All the posturing about a presumed right to intervene in the affairs of other lands for «humanitarian» reasons by B&B, the finders-of-bad-arguments-for-what-we-want-to-do-anyway employed in government and what is called journalism, and certain contributors to this column whom we shall presume are not paid for their work in the good cause, demonstrates no more than that they still live - and desire to live - in a world dominated by Thoukydides' ancient maxim to the effect that «the strong do what they can, and the weak suffer what they must». At the judgement in Nürnberg at the end of WWII an attempt was made to sketch another world, in which, while hardly eliminated, the cynicism of the powerful would be restrained, by declaring the crime of aggression, the so-called Crime against the Peace, to be the worst of all war crimes and the source from which all others spring. The UNO was set up to control this type of criminality by requiring the consensus of five powers before military force could be legitimately employed. This was not done because the statesmen of of the day had suddenly become pacifists, but because even they had been sufficiently impressed with the power of the weapons their scientists had created to realise that without restriction, war could easily bring an end to human life on this planet. As might have been predicted, however, the most powerful of the post-WWII nations, the United States, has consistently utilised military force in pursuit of its own national goals (those of its economic and political elite), whether or no such five-power consensus could be obtained. The question now, apart from that of H sapiens sapiens surviva/, is whether or not by so doing, that country has not hastened, rather than postponed the fall of its own Empire. He who survives - in the event that any of us do - will see, but Professor Galtung's prediction that the Empire will soon come to an ignoble end does seem to be borne out by present events in Southwest Asia. That a nation of 300 millions with a military budget exceeding that of the rest of the world combined has been unable to impose its will on a poverty-stricken and weakened nation with one tenth its population argues that the Pax Americana, though as bloody and as little of a pax veridica as the Pax Romana, will be much less long-lived....

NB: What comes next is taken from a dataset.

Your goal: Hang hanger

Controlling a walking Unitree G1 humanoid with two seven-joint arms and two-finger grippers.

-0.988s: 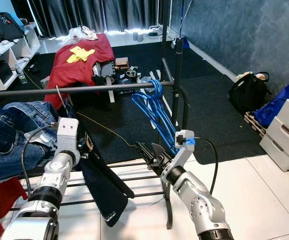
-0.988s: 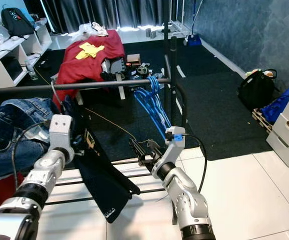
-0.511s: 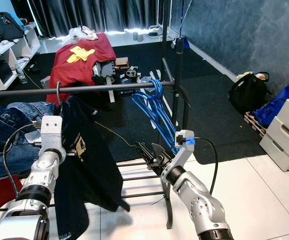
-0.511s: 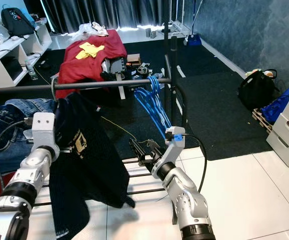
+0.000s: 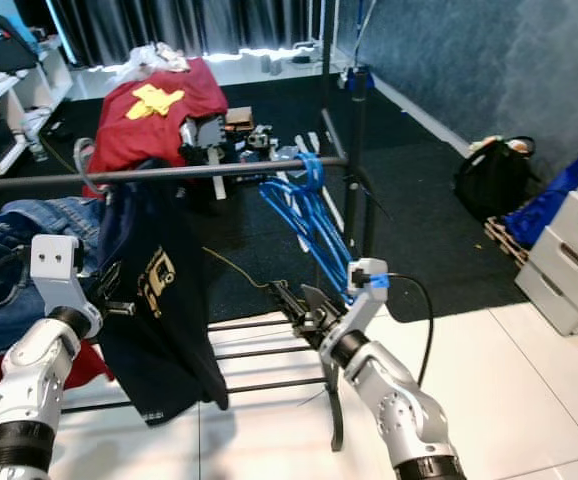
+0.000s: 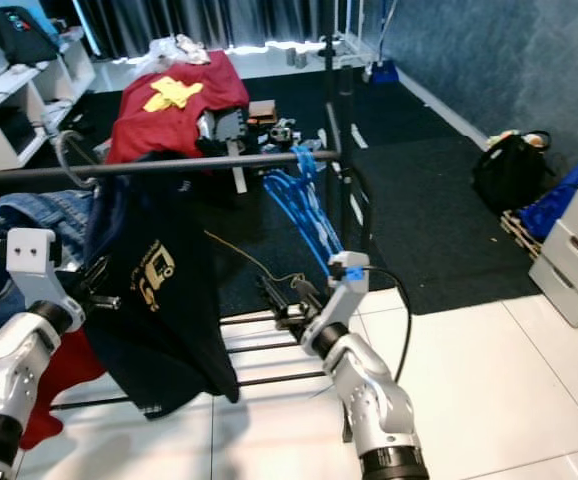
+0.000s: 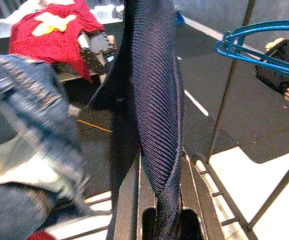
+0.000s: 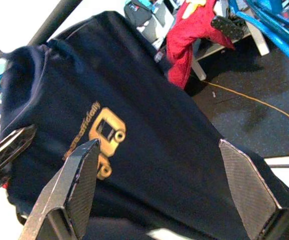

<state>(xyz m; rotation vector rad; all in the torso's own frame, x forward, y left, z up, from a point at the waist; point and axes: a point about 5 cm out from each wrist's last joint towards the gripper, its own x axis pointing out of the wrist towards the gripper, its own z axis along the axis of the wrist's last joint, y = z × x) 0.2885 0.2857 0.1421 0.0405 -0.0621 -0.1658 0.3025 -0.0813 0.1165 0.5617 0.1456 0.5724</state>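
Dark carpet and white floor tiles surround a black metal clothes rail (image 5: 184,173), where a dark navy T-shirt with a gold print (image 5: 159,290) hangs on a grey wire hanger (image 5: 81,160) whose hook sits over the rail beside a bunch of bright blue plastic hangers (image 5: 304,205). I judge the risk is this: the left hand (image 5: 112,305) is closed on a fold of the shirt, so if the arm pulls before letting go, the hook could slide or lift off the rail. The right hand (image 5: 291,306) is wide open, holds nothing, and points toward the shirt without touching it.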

  • That excellent purveyor of the unvarnished truth, the Daily Mail, published an article yesterday entitled One thousand UK troops AWOL in Iraq. The British military leadership, of course, denied any connexion whatever to the war in Iraq, saying «[m]ost servicemen who go absent do so for personal and family reasons». My comment, as posted to the readers' forum (we shall have to see if the Daily Mail's monitors allow it to be published on the site - my guess is that they will not) :

Of course the AWOLs and desertions have nothing to do with Iraq (or Afghanistan) - nor did the 7 July bombings ! Indeed, NOTHING has anything to do with Iraq - it almost makes one wonder, why, in that case, the US and British administrations deemed - and deem - being there so vital as to justify an illegal war of aggression !...

31 May 2006.

  • Yesterday the Independent published an excerpt from Professor Chomsky's latest book, Failed States, under the somewhat misleading heading Why it's over for America (for why I believe the heading to be misleading, see my comment below). For reasons also explained below, the link above goes not to the original article, but rather to the version published in ICH, Information Clearing House. The following is an edited version of my posting to StumbleUpon :

The title of this article as given above is not Professor Chomsky's but that of the editors of the Independent, in which the original article was first published (in a few days the Independent article will no longer be available to non-paying readers). In my reading of the article, what Chomsky is saying is not that it is all over for the United States, at least not if understood as a country «of, by, and for the people», but rather that the elite's nearly 200-year attempt to turn that state into a full-fledged empire is now, inevitably, coming to a close. What this will mean to the ordinary people of the United States will depend on how adept they prove themselves at seizing democratic power back from an elite which has stolen so much of it away, not least through the skilful (mis)use of terms like «democracy» and «patriotism» on the one hand, and «atheism» and «communism» on the other, in order to blindside any possible opposition....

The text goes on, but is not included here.